What you need to do ->
How many lines of the data include the string "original"? State the number and nothing else.

Extracted records:
◇ ◇ ◇ ◇

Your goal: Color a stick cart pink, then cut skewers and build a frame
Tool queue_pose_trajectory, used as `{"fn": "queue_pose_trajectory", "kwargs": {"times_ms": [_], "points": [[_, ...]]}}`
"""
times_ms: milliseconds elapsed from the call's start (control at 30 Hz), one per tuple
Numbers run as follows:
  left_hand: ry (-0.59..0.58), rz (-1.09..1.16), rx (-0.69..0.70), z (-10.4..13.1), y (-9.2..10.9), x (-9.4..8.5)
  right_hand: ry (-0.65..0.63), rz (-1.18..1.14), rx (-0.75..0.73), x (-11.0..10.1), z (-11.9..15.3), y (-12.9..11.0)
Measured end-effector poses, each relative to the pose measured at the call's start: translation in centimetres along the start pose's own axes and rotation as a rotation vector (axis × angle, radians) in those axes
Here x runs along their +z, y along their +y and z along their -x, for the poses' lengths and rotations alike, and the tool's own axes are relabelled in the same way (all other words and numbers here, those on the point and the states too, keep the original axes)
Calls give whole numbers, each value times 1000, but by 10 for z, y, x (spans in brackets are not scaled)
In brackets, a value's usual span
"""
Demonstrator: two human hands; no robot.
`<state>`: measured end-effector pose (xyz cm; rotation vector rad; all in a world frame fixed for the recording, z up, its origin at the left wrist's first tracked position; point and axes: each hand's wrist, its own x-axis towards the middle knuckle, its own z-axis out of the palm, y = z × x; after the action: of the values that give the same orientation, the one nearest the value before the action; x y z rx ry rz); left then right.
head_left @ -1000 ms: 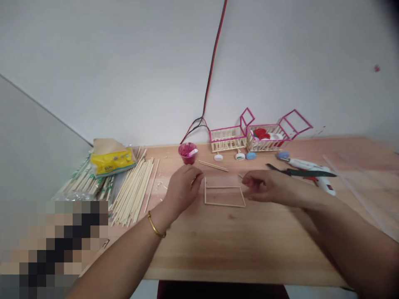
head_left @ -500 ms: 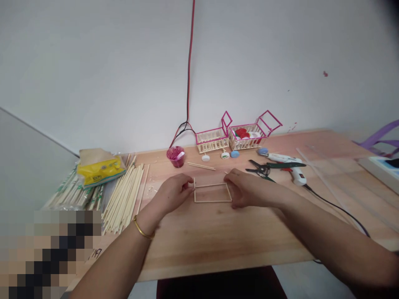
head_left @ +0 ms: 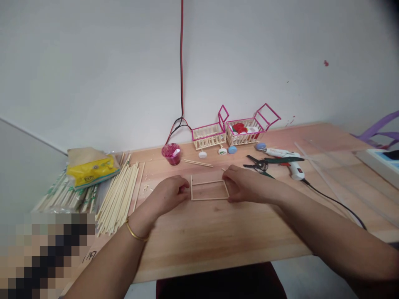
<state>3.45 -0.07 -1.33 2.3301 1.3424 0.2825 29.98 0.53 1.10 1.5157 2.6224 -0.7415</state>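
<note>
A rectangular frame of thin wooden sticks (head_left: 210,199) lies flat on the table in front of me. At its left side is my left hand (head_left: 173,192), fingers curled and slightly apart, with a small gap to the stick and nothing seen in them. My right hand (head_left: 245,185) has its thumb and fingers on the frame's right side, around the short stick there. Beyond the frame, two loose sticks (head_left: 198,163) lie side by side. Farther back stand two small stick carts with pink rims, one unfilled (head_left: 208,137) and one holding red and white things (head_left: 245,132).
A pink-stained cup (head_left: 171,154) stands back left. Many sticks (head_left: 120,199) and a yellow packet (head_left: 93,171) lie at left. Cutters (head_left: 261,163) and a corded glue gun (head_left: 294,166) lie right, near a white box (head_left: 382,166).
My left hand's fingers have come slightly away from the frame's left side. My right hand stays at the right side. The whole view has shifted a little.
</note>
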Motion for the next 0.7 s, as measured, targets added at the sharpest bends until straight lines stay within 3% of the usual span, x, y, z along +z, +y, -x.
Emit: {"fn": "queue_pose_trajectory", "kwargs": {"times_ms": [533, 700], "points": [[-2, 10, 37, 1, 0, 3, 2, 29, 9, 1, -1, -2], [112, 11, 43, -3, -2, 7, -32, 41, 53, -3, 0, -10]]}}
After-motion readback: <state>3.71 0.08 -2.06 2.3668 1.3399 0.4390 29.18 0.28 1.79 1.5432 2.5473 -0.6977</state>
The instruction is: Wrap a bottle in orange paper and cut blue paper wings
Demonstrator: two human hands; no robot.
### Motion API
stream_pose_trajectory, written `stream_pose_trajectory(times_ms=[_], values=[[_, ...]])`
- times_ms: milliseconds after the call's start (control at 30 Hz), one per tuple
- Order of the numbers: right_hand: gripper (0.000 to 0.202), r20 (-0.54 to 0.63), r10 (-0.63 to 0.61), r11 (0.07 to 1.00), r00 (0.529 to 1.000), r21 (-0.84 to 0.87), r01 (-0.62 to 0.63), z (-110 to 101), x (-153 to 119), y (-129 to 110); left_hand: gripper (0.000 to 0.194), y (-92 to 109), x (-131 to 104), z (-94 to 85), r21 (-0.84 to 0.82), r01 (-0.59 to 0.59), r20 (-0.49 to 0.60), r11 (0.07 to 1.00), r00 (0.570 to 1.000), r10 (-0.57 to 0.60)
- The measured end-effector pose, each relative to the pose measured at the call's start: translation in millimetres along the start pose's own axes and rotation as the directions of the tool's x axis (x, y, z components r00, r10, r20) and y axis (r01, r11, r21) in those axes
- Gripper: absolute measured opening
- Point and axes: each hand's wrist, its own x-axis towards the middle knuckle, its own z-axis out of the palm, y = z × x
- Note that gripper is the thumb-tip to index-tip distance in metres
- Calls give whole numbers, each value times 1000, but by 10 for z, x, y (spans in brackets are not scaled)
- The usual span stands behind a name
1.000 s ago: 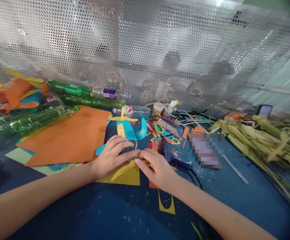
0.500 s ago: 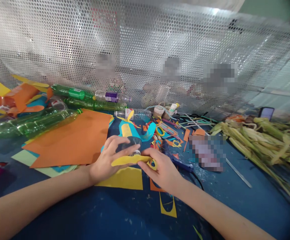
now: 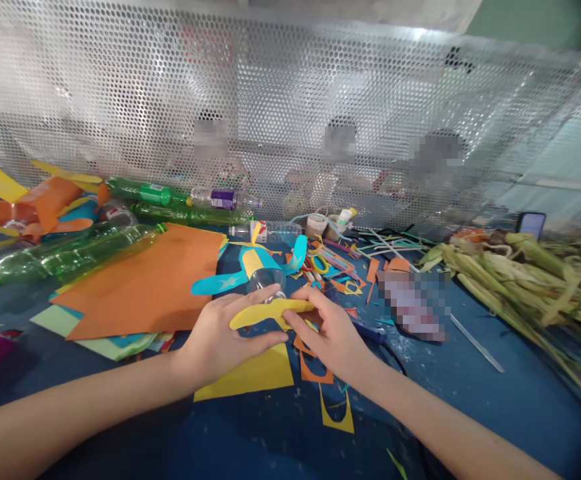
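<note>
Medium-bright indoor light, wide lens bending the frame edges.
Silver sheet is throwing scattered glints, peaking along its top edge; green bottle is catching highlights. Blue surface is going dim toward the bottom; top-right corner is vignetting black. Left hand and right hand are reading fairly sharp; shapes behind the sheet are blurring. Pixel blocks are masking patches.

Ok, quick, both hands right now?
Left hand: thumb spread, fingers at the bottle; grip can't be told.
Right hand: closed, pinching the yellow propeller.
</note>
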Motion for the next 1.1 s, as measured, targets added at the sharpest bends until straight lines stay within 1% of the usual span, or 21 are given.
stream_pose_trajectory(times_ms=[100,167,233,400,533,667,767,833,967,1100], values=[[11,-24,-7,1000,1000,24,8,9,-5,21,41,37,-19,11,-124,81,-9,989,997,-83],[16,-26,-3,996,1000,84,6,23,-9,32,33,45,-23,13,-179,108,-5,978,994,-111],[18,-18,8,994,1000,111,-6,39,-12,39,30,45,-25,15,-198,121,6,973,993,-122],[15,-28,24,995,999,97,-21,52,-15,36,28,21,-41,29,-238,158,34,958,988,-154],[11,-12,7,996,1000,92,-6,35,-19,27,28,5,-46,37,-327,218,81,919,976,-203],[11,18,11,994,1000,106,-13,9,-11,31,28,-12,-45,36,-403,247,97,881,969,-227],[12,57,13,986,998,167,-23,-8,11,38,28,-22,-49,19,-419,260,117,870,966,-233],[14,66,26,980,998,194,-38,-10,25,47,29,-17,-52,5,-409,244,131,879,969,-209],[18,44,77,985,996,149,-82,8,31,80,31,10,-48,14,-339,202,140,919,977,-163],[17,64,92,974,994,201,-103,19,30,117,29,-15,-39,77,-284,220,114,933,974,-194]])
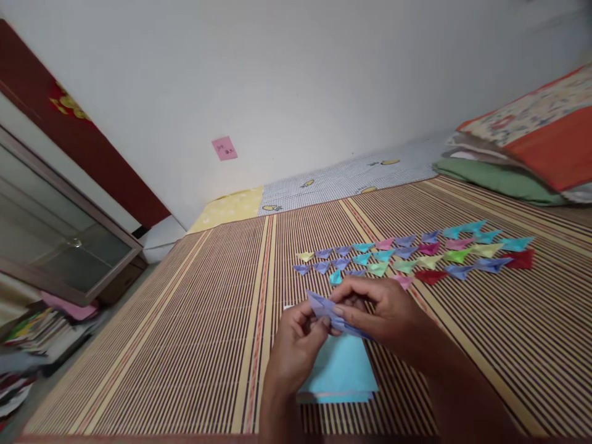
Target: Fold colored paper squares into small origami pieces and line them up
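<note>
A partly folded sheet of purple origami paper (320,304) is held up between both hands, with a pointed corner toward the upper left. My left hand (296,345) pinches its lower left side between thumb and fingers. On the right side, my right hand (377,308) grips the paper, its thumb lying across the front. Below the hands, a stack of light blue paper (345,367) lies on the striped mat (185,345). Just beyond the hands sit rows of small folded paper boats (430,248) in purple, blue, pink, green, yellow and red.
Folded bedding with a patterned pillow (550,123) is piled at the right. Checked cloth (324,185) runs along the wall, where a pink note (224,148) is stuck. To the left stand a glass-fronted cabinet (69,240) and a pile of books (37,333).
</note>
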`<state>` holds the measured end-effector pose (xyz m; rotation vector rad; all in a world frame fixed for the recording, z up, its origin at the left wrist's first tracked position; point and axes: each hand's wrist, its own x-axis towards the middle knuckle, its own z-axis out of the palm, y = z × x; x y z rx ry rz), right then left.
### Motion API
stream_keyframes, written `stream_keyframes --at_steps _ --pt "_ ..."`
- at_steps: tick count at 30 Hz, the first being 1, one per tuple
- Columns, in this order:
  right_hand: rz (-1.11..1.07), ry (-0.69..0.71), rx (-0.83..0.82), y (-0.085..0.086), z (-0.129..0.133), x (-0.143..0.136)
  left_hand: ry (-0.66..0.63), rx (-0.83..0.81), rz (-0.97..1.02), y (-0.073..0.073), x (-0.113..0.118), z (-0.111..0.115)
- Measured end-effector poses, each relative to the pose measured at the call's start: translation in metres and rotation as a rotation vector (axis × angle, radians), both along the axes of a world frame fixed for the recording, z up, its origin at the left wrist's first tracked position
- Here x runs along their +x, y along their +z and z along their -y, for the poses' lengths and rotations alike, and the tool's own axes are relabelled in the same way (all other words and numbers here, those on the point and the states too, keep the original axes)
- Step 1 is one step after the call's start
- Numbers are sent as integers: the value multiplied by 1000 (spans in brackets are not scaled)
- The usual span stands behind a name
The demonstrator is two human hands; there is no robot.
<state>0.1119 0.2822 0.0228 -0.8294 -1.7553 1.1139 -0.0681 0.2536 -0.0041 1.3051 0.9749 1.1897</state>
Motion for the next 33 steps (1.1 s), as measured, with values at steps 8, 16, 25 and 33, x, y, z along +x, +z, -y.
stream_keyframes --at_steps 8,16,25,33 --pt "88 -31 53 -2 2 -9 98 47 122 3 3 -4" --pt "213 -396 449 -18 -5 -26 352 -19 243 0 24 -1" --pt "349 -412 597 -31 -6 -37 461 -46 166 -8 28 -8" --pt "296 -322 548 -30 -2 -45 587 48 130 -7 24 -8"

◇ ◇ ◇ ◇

Response to this task ->
2